The 7 Most Common Myths Associated with Strokes
Strokes are a frightening experience because they typically come without warning. There are two types of strokes, both caused by a sudden disruption of blood flow to the brain. The most common stroke is an ischemic stroke and is caused by a sudden blockage of arteries leading to the brain. Hemorrhagic strokes are caused when blood flows into brain tissue after a blood vessel bursts. Strokes are sometimes misrepresented in movies and television, which causes viewers to misunderstand what strokes are and aren’t. Let’s clear the air on 7 of the most common myths associated with strokes.
Stroke Myth #1
Strokes only happen to people who are elderly. Strokes happen to people of all ages. Even children can have strokes. For adults, preexisting conditions such as high blood pressure, high cholesterol levels, and diabetes can increase the risk of blood clots which lead to strokes. But the largest contributor to strokes is a person’s lifestyle choices. Choices such as smoking, heavy alcohol drinking, consuming a high salt and high trans-fat diet, and lack of exercise are major contributors to increasing your risk for strokes.
It’s true that older people are at greater risk of strokes because they tend to have more chronic diseases including heart disease. But we often see strokes in people in their 50s and 60s, and sometimes even in people in their 20s, 30s, and 40s.
Stroke Myth #2
Strokes are painful. Most strokes aren’t associated with pain because the brain itself doesn’t have pain receptors. However, if bleeding occurs in the brain, that can cause headaches. The increased skull pressure puts additional pressure on the meninges which covers the brain and causes blood vessels to stretch. Since most strokes are ischemic and are caused by blocked arteries to the brain, and since there are no pain receptors in the brain, there’s no pain. However, there are exceptions to every rule.
Thalamic pain syndrome occurs in a part of the brain called the thalamus. The thalamus is a small area of the brain which plays a role in sensation. Usually, a stroke in this area will start with numbness/tingling. But as the numbness/tingling increases so does the pain sensation.
Stroke Myth #3
If someone has minor symptoms or if their stroke symptoms resolve itself, they don’t need to be evaluated. Anyone with symptoms suggestive of a stroke needs to get to the hospital as quickly as possible for evaluation, even if those symptoms go away. It’s important to find out why they had the symptoms and come up with a treatment plan to prevent future strokes.
Here are some stroke symptoms to look out for and seek evaluation for:
Sudden numbness or weakness in the face, arm, or leg, especially on one side of the body.
Sudden confusion, trouble speaking, or difficulty understanding speech.
Sudden trouble seeing in one or both eyes.
Sudden trouble walking, dizziness, loss of balance, or lack of coordination.
Sudden severe headache with no known cause.
Stroke Myth #4
Strokes can’t be prevented. Strokes can be prevented. It’s important to minimize stroke risk factors including high blood pressure, diabetes, and smoking while also engaging in healthy lifestyle habits like exercise and eating healthy. For anyone who has heart disease or is at risk for blood clots, it’s recommended to take an over-the-counter antiplatelet medication like Aspirin, or a blood thinner daily, to minimize stroke risk.
Stroke Myth #5
All strokes are associated with symptoms. People can have clinically silent strokes, meaning they are completely unaware they are having strokes. Sometimes people can have pictures taken of their brain for an unrelated reason, and neurologists can look at the images and see a history of strokes. The patient will completely deny ever having stroke symptoms because the common stroke symptoms never occurred. Having clinically silent strokes may not seem like a big deal, but the more damage that accumulates in the brain, the more likely someone will develop dementia later on in life.

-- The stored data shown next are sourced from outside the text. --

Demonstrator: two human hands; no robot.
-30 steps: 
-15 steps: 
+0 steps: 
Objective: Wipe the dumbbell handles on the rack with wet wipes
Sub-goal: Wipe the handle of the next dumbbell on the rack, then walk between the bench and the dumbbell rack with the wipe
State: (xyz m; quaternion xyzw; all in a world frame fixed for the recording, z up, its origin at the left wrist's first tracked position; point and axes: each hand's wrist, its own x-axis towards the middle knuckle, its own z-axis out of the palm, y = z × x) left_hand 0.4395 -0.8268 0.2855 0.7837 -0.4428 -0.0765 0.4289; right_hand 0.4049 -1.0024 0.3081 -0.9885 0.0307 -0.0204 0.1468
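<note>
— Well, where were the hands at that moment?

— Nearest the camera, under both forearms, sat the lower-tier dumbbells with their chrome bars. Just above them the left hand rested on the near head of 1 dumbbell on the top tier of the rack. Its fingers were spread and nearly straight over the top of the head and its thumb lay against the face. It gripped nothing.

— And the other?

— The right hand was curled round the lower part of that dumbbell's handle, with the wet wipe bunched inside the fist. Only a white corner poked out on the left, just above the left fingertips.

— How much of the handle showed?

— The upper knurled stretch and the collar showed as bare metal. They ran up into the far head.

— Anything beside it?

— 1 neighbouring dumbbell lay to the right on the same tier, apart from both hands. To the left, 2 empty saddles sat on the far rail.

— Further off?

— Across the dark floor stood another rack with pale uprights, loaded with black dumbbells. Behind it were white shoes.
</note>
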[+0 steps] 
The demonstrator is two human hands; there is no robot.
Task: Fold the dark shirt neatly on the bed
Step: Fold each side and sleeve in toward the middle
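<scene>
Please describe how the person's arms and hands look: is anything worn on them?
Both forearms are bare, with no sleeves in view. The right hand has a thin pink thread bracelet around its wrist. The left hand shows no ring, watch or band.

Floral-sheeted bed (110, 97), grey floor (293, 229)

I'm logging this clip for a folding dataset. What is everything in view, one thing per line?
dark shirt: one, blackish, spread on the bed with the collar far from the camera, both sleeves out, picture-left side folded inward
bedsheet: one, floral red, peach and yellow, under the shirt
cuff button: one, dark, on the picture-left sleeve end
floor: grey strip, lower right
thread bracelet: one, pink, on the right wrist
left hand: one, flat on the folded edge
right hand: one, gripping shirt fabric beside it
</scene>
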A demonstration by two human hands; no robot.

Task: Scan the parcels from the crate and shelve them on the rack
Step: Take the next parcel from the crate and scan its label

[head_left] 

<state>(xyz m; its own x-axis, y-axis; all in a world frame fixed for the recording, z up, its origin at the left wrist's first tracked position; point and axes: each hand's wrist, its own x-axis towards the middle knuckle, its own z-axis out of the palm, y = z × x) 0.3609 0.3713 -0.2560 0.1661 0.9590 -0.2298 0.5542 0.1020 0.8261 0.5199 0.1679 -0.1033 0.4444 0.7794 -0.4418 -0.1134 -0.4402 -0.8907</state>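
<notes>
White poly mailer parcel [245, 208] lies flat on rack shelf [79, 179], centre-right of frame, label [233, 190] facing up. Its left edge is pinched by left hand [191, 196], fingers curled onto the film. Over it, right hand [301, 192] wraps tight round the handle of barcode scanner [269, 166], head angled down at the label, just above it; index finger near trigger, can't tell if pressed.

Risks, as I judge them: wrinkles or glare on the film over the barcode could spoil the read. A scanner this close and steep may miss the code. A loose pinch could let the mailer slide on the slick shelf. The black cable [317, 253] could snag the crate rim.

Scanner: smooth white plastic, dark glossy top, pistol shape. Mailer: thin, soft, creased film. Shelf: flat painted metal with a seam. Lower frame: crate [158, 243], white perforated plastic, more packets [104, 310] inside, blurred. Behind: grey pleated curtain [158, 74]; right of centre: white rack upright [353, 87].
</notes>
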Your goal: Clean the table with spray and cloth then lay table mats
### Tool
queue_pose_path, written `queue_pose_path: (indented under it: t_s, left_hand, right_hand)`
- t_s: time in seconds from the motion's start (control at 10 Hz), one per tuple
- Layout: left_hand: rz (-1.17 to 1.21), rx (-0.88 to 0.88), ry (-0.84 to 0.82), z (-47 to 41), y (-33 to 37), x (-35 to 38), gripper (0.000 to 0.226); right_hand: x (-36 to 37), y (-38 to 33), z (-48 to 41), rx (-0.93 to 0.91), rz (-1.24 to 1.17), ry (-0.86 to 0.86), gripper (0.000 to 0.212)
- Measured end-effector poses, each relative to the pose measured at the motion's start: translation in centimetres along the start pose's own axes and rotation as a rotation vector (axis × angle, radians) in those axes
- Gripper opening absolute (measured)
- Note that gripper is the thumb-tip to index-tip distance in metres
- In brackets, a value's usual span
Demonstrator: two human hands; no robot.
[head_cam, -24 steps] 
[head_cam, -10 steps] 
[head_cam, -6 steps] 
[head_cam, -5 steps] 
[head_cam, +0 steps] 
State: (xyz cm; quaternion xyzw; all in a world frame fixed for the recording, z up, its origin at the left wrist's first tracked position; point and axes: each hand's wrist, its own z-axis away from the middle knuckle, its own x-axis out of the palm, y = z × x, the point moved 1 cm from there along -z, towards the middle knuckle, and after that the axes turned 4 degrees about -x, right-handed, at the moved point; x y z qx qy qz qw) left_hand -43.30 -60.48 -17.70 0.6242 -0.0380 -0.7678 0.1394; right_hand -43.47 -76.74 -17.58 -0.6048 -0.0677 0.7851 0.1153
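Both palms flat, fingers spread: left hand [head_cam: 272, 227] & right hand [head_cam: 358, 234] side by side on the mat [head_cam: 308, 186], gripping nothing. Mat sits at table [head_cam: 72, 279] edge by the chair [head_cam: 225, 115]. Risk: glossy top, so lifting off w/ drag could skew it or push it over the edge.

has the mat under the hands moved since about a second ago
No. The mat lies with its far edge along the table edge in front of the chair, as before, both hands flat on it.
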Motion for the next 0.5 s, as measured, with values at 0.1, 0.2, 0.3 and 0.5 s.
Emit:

Most of the time, a stroke is a disorder of negative symptoms. This leads to functions of body parts being taken away. For instance, an individual gets weak, becomes paralyzed, or loses their ability to speak.
Stroke Myth #6
Only the person who has the stroke is affected by the stroke. Family members are also affected but in a different way. The physical and neurological impacts are with the stroke sufferers. But family members are quickly thrown into the caretaker role to help their loved one(s) with everyday activities. The caretaker may need to cut back their hours at work or even resign from their position, depending on the severity of the stroke. In some cases, an additional caretaker may have to brought in to care for the loved one, while the family members try to continue their own responsibilities.
Being a caretaker is overwhelming and exhausting, and not for everyone. Whether full-time or part-time it’s crucial that family members who become caretakers also take care of themselves.
Stroke Myth #7
If recovery from a stroke happens, it only takes place within the first few months. The brain is capable of a tremendous amount of healing. The brain has the ability to continue to make new neurons and new connections your entire life. When someone has a stroke in one area of the brain, the entire brain can go into shock for the first 6 weeks. But real healing can take place after the shock has worn off.
The brain is capable of healing weeks, months, and even years after having a stroke. As long as you’re giving the brain what it needs to make new neurons and new connections.